Particular skills are required in a novel the size of Penny Vincenzi's Something Dangerous: strong, powerfully drawn characters, yes; colourful, authentic scene-setting, of course. But what's needed above all else is organisation: an author must know how to bring together all the elements to create an inexorable hold on the reader. It's no surprise to find Vincenzi doing just that. Through such engrossing novels as Another Woman, Forbidden Places and No Angel, she has effortlessly woven an unbreakable spell that ensures few readers will be able to put her intelligently written romantic sagas down.

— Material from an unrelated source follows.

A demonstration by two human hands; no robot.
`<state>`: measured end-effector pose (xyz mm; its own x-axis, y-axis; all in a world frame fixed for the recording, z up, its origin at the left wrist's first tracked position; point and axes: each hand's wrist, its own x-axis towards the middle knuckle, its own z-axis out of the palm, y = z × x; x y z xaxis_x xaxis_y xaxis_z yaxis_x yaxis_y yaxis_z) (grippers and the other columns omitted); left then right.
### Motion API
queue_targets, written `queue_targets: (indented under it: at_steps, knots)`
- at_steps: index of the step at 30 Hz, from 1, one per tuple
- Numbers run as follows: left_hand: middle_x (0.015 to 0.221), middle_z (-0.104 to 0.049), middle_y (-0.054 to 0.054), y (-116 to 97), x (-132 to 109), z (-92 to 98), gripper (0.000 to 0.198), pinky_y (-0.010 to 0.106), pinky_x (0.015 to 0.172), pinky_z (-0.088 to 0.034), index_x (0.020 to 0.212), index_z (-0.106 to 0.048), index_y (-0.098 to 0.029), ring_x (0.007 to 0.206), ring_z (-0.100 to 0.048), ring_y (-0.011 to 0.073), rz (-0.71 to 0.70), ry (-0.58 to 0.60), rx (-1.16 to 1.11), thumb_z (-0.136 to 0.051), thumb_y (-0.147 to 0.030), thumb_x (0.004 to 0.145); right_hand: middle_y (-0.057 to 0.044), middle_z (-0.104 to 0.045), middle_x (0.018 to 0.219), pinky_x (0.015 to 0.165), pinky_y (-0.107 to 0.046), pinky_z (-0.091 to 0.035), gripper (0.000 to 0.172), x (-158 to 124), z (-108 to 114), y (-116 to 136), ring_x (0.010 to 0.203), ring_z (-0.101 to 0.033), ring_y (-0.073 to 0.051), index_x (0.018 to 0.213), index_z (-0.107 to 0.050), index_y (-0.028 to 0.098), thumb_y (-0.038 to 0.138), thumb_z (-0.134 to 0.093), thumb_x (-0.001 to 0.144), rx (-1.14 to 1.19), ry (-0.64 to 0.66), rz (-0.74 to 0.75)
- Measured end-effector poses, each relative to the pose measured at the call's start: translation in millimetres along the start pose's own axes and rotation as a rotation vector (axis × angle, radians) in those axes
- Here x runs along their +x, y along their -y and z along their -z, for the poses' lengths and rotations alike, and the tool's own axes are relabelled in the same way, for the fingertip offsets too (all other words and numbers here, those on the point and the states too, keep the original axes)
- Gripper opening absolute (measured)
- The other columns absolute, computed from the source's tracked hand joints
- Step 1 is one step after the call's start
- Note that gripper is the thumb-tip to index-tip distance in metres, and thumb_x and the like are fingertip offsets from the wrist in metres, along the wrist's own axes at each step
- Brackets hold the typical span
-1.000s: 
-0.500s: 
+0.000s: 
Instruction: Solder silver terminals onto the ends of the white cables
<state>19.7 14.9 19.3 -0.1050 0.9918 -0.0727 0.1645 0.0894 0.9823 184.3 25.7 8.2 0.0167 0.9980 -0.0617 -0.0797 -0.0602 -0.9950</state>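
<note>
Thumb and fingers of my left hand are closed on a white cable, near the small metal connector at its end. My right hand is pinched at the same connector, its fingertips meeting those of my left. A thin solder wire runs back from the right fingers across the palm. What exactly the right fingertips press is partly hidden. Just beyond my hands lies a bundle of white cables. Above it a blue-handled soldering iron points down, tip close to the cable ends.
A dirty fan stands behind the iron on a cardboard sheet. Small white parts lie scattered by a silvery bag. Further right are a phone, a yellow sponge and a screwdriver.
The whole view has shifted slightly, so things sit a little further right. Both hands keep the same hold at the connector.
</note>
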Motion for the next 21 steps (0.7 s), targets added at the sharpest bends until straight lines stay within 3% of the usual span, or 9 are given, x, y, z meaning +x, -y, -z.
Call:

Something Dangerous (like No Angel) introduces a sharply observed element of social commentary into its epic-saga format, along with a vivid panoply of international history from the frantic 20s to the two World Wars. Adele and Venetia Lytton are twins enjoying all the social prestige and wealth that their position as daughters of the founder of a highly successful publishing empire can give them. At the age of 18, they make up for a lack of formal education with confidence and cheek that isn't too far from arrogance. As the 30s begin, the twins put the horrors of the 1914 conflict behind them--but their adulthood coincides with the sinister rise of Nazi Germany. Soon, their privileged position comes to seem hollow indeed: Venetia finds that being trapped in a grim marriage is only the beginning of her misery, while Adele struggles to bring up two young children in a Paris that is being engulfed by the war. Then there is Bart Miller, taken from the slums by the twins' mother and more able to cope with life than Adele or Venetia. And crucial to the narrative is Laurence Elliott, a scion of the family's New York members, single-mindedly pursuing an almost obsessive love. The interaction of Vincenzi's fascinatingly rendered cast is choreographed with her usual aplomb, and the epic backdrop never dwarfs the agonies and ecstasies of her characters.--Barry Forshaw.